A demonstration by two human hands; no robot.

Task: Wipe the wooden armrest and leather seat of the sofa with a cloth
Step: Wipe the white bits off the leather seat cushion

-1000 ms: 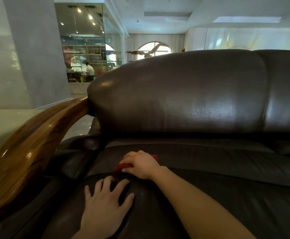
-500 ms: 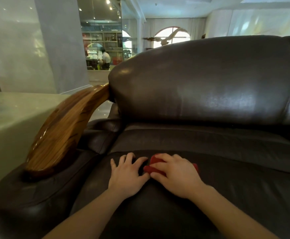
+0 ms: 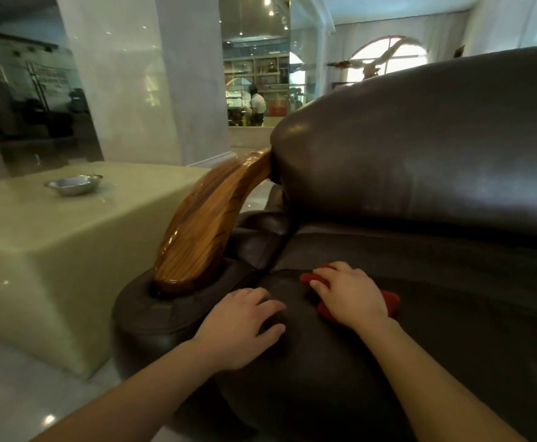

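Right hand (image 3: 350, 295) presses flat on red cloth (image 3: 390, 303), probably gripping it; armrest (image 3: 203, 224) lies up-left, nearer the spread, empty left hand (image 3: 241, 327).

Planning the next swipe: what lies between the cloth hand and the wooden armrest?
Head view: bare leather seat and the left hand, resting flat.

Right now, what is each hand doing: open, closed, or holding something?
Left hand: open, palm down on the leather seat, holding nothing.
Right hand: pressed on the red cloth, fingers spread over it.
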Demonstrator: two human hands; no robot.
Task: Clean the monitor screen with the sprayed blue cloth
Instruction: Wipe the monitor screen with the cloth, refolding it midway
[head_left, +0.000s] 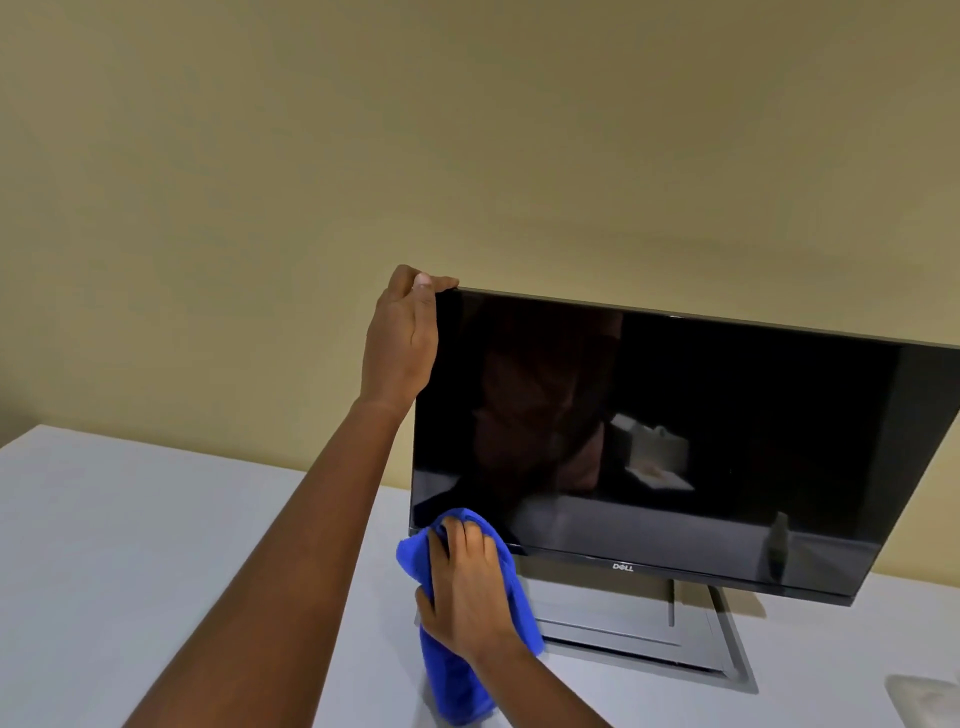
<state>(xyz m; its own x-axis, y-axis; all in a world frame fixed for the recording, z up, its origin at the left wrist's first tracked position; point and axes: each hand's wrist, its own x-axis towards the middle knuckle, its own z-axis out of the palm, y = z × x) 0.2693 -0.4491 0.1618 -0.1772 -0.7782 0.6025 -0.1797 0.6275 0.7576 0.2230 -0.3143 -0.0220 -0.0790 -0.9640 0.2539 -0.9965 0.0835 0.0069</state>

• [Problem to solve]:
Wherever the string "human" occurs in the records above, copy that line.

• [Expected output]:
A demonstration by two human hands; no robot.
Demonstrator: two human hands; no robot.

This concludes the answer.